Sandık alanının ortadan kaldırılması ve odaya indirgenmesi son derece tehlikelidir. Sandık çevresinde cebir, şiddet veya tehdit kullanarak sandık başı düzenini bozmaya kalkanlarla ilgili sandık başkanları dışında seçmenlerin de ihbarıyla kolluk güçleri gereğini yapacak olmasına ilişkin düzenleme de yine sandık güvenliği için, seçimin şeffaf, adil bir düzenleme olması önünde son derece büyük, en büyük engellerden biridir. Maksatlı biçimde ihbar üzerine sandık çevresinde sadece istenen kişilerin kalmasını sağlayacak bir düzenleme demokrasimizin önünde çok büyük bir tehdittir. Zaten sandık başkanı ve üyelerin de işlem yapma yetkisi şu anda da vardır, bunun dışında, siyasi parti temsilcilerinin de sandık kurullarından uzaklaştırılmasıyla birlikte düşünüldüğünde bu hüküm, seçim sonuçlarının siyasi iktidarı elinde tutan siyasi parti ve partilerce maksatlı olarak kullanılabileceğini göstermektedir. Kamu görevlilerini güvenilir bulmakta, YSK'yı güvenilir bulmakta, polis ve jandarmayı güvenilir bulmakta bu teklif ama her ne hikmetse milleti ve onun temsilcilerini güvenilmez bulmakta ve biz bunu son derece sakıncalı ve yanlış bulmaktayız. Partilerin denetiminin dışına çıkarılan ve sadece kamu görevlilerinin inisiyatifine bırakılan bir seçimin ne kadar demokratik, ne kadar adil, ne kadar meşru olacağını hepimizin sorgulaması gerekmektedir. Bunun adı şeffaf, adil, tarafsız bir seçim değil, polis ve jandarma gözetiminde sopalı bir seçimdir değerli arkadaşlarım.

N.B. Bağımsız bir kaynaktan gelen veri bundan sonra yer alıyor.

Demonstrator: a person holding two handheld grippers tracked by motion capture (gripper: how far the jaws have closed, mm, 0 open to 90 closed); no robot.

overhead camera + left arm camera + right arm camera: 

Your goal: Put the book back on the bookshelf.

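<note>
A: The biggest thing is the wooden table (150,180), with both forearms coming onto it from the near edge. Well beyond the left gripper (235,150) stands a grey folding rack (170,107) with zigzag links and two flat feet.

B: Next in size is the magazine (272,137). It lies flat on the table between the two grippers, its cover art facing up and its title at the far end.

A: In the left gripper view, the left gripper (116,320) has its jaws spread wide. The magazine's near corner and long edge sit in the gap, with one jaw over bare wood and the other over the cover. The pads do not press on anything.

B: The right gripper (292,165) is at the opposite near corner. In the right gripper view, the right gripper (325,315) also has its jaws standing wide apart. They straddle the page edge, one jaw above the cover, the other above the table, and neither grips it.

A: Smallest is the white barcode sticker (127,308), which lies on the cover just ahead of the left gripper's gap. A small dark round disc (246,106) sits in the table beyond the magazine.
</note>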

Ben de diğer arkadaşlarım gibi kayda geçirmek isterim ki bu teklifteki başta 9'uncu madde olmak üzere bazı maddeler 16 Nisan referandumunda YSK'nın hukuksuz mühür uygulamasını yasal bir zemine kavuşturma gayretidir, 16 Nisanda kanunun çiğnendiğinin bu iktidar tarafından ve bu teklifi getiren ortaklar tarafından aslında itirafıdır değerli arkadaşlarım. Mühürsüz seçim uygulamasının bu şekilde kanunlaşacak ve yaygınlaşacak olması son derece tehlikelidir çünkü mühürlü oy pusulası neyi anlatır? O pusula ve zarfın o sandık için hazırlandığını ve o sandıkta kullanıldığının tek karinesidir mühürlü oy. Şimdi, bunun ortadan kaldırılıyor olması seçimin meşruiyetine başlı başına -sadece bu- gölge düşürecektir.

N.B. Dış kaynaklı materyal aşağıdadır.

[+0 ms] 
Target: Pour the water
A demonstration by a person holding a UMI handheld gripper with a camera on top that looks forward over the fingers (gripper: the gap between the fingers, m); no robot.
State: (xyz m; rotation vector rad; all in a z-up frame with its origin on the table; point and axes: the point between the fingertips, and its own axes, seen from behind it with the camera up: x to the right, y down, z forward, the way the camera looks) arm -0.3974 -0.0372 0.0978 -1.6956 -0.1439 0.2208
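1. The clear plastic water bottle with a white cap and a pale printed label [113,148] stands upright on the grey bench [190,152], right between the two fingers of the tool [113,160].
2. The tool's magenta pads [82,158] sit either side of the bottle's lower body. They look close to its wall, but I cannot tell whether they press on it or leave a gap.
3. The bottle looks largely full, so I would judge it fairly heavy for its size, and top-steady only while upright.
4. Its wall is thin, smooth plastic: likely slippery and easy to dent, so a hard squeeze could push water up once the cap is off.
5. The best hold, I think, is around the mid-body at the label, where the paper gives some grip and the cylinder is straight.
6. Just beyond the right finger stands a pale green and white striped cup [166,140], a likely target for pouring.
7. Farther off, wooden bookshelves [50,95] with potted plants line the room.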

İttifak meselesine gelince değerli arkadaşlarım, seçmen pusulasındaki büyüklük yani pusula üzerindeki fiziki olarak büyüklükten başlayarak seçmenin iradesini yönlendirme amaçlıdır net bir şekilde. Burada da çok büyük haksızlık, eşitsizlik vardır. Hem Anayasa'ya aykırılık nedeniyle, adalet, eşitlik ilkelerine aykırılık nedeniyle hem de temsilde adaleti sağlamayacağı çok açık bir şekilde ortada olduğu, milletimizin yüz binlerce, belki de milyonlarca yurttaşımızın iradesinin yok sayılacağı, yok sayılmasına neden olacağı için bu teklifin mutlak surette geri çekilmesi, çıkmaması gerekmektedir. Onun ötesinde de tabii ki -az önce de sıraladım- seçim güvenliğine yönelik sakıncaları da vardır. Mühürsüz oyları yasal hâle getirmekte, siyasi partilerin sandık başkanı önerme yetkisini kaldırmakta, partilerin sandık başkanlığında etkisini daraltmaktadır. Sandık birleştirmeyle, köyden sandığı alıp ilçeye taşıma yetkisini valiye vermektedir. Sandık başkanı çağırmadan kolluğun sandığa müdahalesini sağlamaktadır. Bu da polis ve jandarma nezaretinde seçimdir. Tüm bunlar iktidarların sandıklara kendi çıkarları doğrultusunda müdahalesine imkân sağlayacaktır. Bunun adı bağımsız, tarafsız seçim değildir, adil, eşit koşullarda yapılan seçim olmayacaktır. Ben bu yanlıştan dönülmesini sadece biz Cumhuriyet Halk Partiliyiz, muhalefetiz anlamında söylemiyorum ama hukuk devletinin gereği, çağdaş demokrasi olmanın gereği olarak böyle bir seçim yasasının bizi ileride çok zor durumlarda bırakabileceğini, seçimlerin güvenliğini son derece tehlikeye atacağını, bu yanlış davranıştan vazgeçilmesi gerektiğini düşünüyor, hepinizi saygıyla selamlıyorum.